During Sunday’s internal election various PSUV figures praised the party’s democratic character and strength as the country’s foremost political force. “No one can deny that the PSUV is the most revolutionary, democratic and creative party in the history of Venezuela…here is the country’s force of socialist and democratic modernity,” said Maduro as he cast his vote in Caracas.

Other voices contested the PSUV’s narrative of the internal election. Henrique Capriles, a state governor and former opposition presidential candidate, said during an event today that the PSUV “is a boat that is sinking and everyone is going down. Nicolas (Maduro) and his combo will be left on their own. Voting centres looked empty during the internal election”.

Political analyst and dissident chavista Nicmer Evans tweeted that according to his sources only 10% of PSUV members in Caracas turned out and that less than one million members nationally participated in the election. “It [the PSUV] doesn’t stop being a great machine, but it continues to reduce,” he said.

Alleged Expulsion of Dissidents

The PSUV’s internal election was preceded by accusations made through media that two leaders of the dissident leftist grouping in the PSUV, Marea Socialista (Socialist Tide), had been arbitrarily removed from the party’s membership. Marea Socialista claimed in a 20 November press release that Nicmer Evans and Heiber Barreto Sanchez, along with Carlos Hurtado, the coordinator of the Socialist Middle Class organisation, had been made absent from an electronic list of party members ahead of the internal election.

“We exhort the national leadership of the PSUV to inform and clarify if the members from Marea Socialista and Socialist Middle Class have been suspended from the party or not,” said the press release.

The controversy comes after several chavista organisations, including Socialist Middle Class, declared their intention to work with MS in pushing a critical line and alternative solutions to the country’s current economic woes and perceived problems of official corruption and bureaucracy.

At a recent forum in Caracas, MS also agreed to campaign for the suspension of disciplinary proceedings against two leading PSUV figures after an internal fallout in the party in June. Concern was also raised over a “whistleblower” phone line apparently set up by the PSUV for members to denounce each other for “promoting division”.

The alarm was raised after Franciso Ameliach, a state governor and the PSUV’s vice president for electoral affairs, tweeted on 12 November that “the activist that is promoting disunity should be denounced,” followed by a mobile number and gmail address named “denounce PSUV infiltrators”.

According to an article written on 20 November by leftist commentators Toby Valderrama and Antonio Aponte, Ameliach also said recently on his program on state radio RNV, “The enemy that does us most damage is the internal enemy, the fifth column, that disguises itself as chavista and isn’t chavista”.

Nicmer Evans criticised his apparent expulsion from the PSUV and other developments in an article published on independent pro-government website Aporrea.org on Sunday.

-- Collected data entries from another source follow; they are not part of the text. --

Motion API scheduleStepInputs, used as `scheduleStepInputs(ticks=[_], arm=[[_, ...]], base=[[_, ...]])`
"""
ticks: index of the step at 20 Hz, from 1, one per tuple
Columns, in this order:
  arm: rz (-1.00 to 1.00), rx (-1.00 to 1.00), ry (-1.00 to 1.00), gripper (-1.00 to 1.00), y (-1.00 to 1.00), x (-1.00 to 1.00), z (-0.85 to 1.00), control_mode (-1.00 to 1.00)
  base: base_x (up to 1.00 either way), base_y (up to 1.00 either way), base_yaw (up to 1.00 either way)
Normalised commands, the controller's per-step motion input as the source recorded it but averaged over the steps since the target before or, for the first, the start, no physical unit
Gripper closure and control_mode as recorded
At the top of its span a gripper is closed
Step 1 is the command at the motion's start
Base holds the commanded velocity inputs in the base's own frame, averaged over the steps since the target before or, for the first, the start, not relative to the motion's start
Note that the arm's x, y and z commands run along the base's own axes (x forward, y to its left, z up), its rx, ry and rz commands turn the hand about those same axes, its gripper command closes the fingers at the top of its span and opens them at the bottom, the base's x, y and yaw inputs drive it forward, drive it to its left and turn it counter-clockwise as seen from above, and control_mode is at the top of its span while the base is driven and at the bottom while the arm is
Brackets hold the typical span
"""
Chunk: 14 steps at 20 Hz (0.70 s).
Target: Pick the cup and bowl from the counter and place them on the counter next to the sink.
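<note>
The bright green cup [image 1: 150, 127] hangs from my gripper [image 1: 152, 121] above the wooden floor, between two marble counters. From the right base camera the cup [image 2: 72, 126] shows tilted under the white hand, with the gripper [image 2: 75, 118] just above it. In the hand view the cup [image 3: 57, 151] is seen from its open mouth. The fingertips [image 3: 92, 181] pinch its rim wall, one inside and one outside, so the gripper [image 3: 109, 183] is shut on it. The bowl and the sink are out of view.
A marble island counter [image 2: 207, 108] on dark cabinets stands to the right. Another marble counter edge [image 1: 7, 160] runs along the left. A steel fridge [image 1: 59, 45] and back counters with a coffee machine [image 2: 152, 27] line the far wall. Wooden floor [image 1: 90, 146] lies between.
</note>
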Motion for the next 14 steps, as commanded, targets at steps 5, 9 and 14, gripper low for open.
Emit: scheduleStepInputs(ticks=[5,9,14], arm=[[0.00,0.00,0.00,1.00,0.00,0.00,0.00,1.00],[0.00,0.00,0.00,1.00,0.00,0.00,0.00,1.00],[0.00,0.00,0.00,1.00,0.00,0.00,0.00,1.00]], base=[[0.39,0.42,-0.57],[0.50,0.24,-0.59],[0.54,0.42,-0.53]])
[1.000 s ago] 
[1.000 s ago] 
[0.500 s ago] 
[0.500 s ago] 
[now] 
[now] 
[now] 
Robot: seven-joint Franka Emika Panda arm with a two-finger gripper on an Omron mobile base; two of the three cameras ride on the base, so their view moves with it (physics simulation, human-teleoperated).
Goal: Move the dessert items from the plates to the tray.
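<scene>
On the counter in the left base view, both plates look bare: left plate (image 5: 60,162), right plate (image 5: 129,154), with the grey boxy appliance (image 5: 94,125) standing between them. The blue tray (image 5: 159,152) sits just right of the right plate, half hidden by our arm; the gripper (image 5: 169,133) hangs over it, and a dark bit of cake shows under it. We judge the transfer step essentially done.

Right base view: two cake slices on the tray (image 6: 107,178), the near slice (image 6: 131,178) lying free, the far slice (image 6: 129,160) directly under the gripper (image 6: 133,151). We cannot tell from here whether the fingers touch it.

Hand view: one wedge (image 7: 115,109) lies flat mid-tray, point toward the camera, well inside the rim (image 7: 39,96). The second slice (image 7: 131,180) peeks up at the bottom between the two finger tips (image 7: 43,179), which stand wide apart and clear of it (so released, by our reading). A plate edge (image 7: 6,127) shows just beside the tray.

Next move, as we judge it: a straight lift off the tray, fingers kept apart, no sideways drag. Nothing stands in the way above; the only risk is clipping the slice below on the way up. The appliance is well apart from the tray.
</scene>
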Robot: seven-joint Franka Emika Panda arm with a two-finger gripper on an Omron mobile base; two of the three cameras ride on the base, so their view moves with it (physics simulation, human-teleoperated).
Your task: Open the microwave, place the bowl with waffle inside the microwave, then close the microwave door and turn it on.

“The consecutive actions against a socialist and chavista tendency within the PSUV (Marea Socialista) that meets to debate proposals for solutions to the crisis; the bureaucracy’s decree to dissolve internal tendencies; and the declaration of a fight to the death against criticism and proposals through the so called “Mission Toad [whistleblower]”, put in evidence the progressive deterioration of a leadership that has lost its way…[A leadership] that rejects dialogue and tolerance for those who have demonstrated being capable of giving their lives for the socialist and revolutionary project led by (Hugo) Chavez,” he wrote.

President Maduro referred to the issue of internal party unity yesterday, stating, “We’re not involved in intrigue, fights, competition, backstabbing…we embrace each other in brotherhood, in struggle…because we feel like the brothers of Chavez”.